Ruby's All A-Twitter: Time to Reinvent the Database?
Looks like the incessant claims that it's boring to scale with Ruby are being put to the test with the latest thing for the Web 2.0 set, Twitter. It seems in somewhat candid interview one of the Twitter programmers it was revealed that being the flavor of the month was brutal on performance and that scaling wasn't trivial.
Before the ink was dry on the blog article, David Heinemeier Hansson rushed his not-inconsiderable ego to his own blog article poo-pooing Twitter, essentially telling them if they don't like Ruby's scalability then they should improve it their own damn selves, since it's an open source product.
Oh fun times. I have to say I like what Ruby (well, Rails) has done for the web development world. It has done more than any language since LISP to encourage highly abstract and productive programming. And I don't know nearly enough about this particular problem to know whether the developer-with-the-wonderful-popularity-problem or the developer-who-feels-he-is-the-web-messiah is right. But Ruby is slow! And pushing all your state to the database server is not an automatic panacea if you have serious traffic. So the big questions remain for us.
How important are constant factors?. Having your developer tell you that his solution is O(logN) is fine if you're comparing to an O(N) solution. But it's possible for one O(logN) solution to be a thousand times faster than another. Wouldn't it be nice to not have to buy so many servers simply by having a faster implementation even of a highly abstract language? This is one reason I keep hoping F# takes off, since it is extremely well compiled and runs on a solid (and fast) infrastructure.

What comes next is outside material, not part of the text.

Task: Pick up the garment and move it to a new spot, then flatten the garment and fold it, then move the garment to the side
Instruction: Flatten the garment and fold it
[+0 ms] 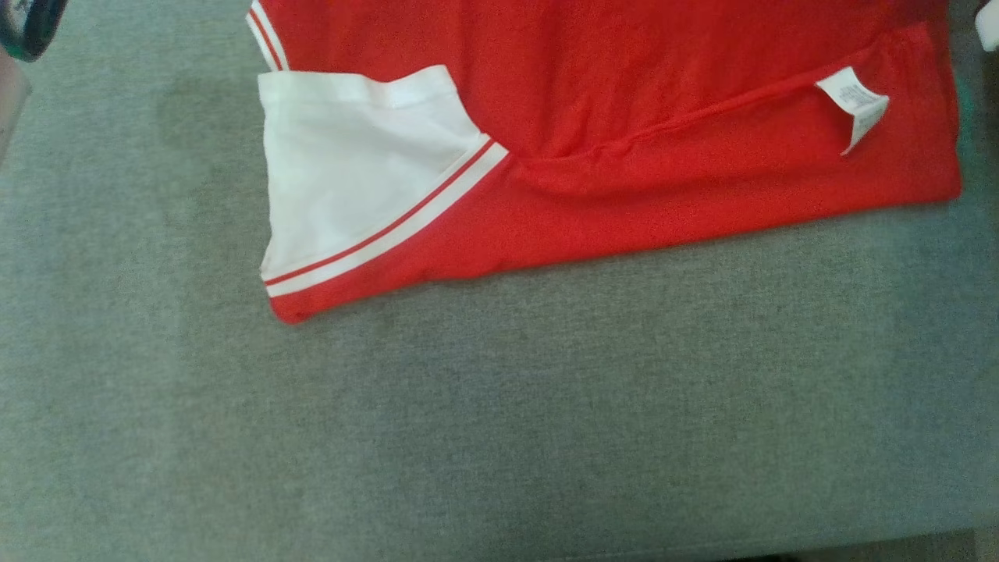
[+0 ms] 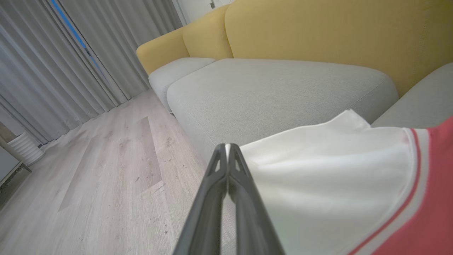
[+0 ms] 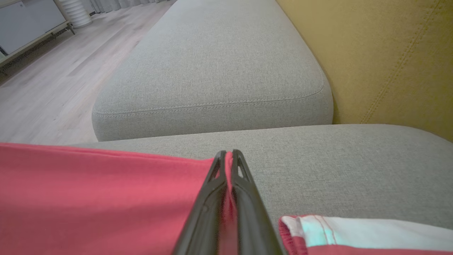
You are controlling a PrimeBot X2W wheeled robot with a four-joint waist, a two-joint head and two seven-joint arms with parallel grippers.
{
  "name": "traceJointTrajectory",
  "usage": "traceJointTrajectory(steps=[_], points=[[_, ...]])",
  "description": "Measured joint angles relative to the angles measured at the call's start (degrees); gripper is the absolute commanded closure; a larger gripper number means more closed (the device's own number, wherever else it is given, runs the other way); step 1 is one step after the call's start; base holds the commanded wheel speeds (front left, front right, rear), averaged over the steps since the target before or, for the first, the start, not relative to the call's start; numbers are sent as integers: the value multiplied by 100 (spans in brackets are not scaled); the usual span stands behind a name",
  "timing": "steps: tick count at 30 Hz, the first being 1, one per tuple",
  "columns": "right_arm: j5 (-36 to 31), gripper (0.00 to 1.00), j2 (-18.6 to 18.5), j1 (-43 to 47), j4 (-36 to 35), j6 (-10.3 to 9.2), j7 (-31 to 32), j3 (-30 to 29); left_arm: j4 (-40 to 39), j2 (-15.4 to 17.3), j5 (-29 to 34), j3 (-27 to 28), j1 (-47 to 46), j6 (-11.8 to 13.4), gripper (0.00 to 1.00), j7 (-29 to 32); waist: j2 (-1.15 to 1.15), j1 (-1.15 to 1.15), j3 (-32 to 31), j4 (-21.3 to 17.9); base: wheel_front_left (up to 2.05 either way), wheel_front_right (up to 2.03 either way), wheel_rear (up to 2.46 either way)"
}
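Left pincer (image 2: 227, 148) clamped on garment (image 2: 318, 177) white panel edge; right pincer (image 3: 228, 156) clamped on red hem.

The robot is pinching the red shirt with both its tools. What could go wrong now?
1. The left tool pinches just the edge of the white panel of the jersey, so the cloth might slip out when lifted.
2. The right tool grips red fabric close to a smaller red-and-white piece, which might get dragged along.
3. A raised crease runs across the red cloth, so it may stay wrinkled.
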Motion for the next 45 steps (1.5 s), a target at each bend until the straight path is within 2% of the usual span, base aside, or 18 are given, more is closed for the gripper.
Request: traceJointTrajectory(steps=[9,13,17,23,31,35,40,41,42,43,44,45], points=[[85,100,-82,811,-269,0,-102,-208,-160,-5,-188,-103,837,-42,100,-245,0,0,-217,259,0,0,0],[155,100,-138,1111,-436,0,-116,-375,-533,63,-305,-187,1368,90,100,-311,0,-1,-298,380,0,0,0],[175,100,-180,1354,-660,0,-116,-523,-1079,255,-331,-204,1785,319,100,-325,0,-1,-357,472,0,0,0],[211,100,-224,2016,-1109,0,-100,-772,-2307,580,-577,-321,2709,877,100,-155,0,-1,-401,543,0,0,0],[218,100,-209,2632,-1564,0,-41,-1099,-3275,803,-631,-400,3516,1515,100,-141,0,-1,-372,601,0,0,0],[218,100,-160,2953,-1769,0,19,-1229,-3500,867,-632,-437,3815,1708,100,-172,0,-1,-334,609,0,0,0],[215,100,-123,3106,-1880,0,32,-1307,-3542,858,-705,-464,4063,1826,100,-315,0,0,-276,633,0,0,0],[215,85,-115,3118,-1881,0,59,-1307,-3540,855,-728,-465,4086,1831,100,-348,0,0,-277,638,0,0,0],[215,53,-115,3118,-1881,0,59,-1307,-3540,855,-728,-465,4086,1831,100,-348,0,0,-277,638,0,0,0],[215,0,-99,3136,-1881,0,63,-1310,-3538,837,-733,-466,4109,1851,100,-385,0,0,-283,643,0,0,0],[214,0,-73,3162,-1881,0,62,-1312,-3529,803,-735,-464,4141,1879,55,-438,0,0,-293,648,0,0,0],[214,0,-38,3182,-1880,0,60,-1319,-3495,759,-759,-465,4172,1887,4,-487,0,0,-310,652,0,0,0]])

Is Partitioning A Solomonic Solution?. Everyone says the really big guys like Google and EBay don't use foreign keys or transactions in their databases. The consensus on this particular Ruby foodfight is that twitter should partition their database. But what happens when you cleave the database in two? How often are you going to re-implement those things you were using it for?
I have a feeling we'll be hearing a lot about these two issues in the coming year because they're related. Mainstream developers have finally realized that highly abstract languages help them be productive. (Did it just take someone stumbling on the right syntax? Perhaps that'd be another interesting article.) But this new crop of languages are all aggressively stateless, forcing people to push state to a database. And databases only scale so far. Partitioning is but one ugly trick.
Is it time for someone to invent a serious SQL-compliant database that makes radically different assumptions about the cost of resources? Databases are currently implementing mostly using assumptions baked-in since the 70s: hard drives are a lot slower than memory, but they're the only reliable store. Today is totally different! Hard drives are so much slower than memory as to hardly be worth messing with, fast reliable networking may make disk storage a secondary concern, and even memory is slow compared to CPUs.
Faster implementations of dynamic languages and brand new database engines. Who thought we'd be here in 2007 when as recently as 1997 being 10% slower than hand-coded C++ was a death kiss for your language/project/framework. Fun times.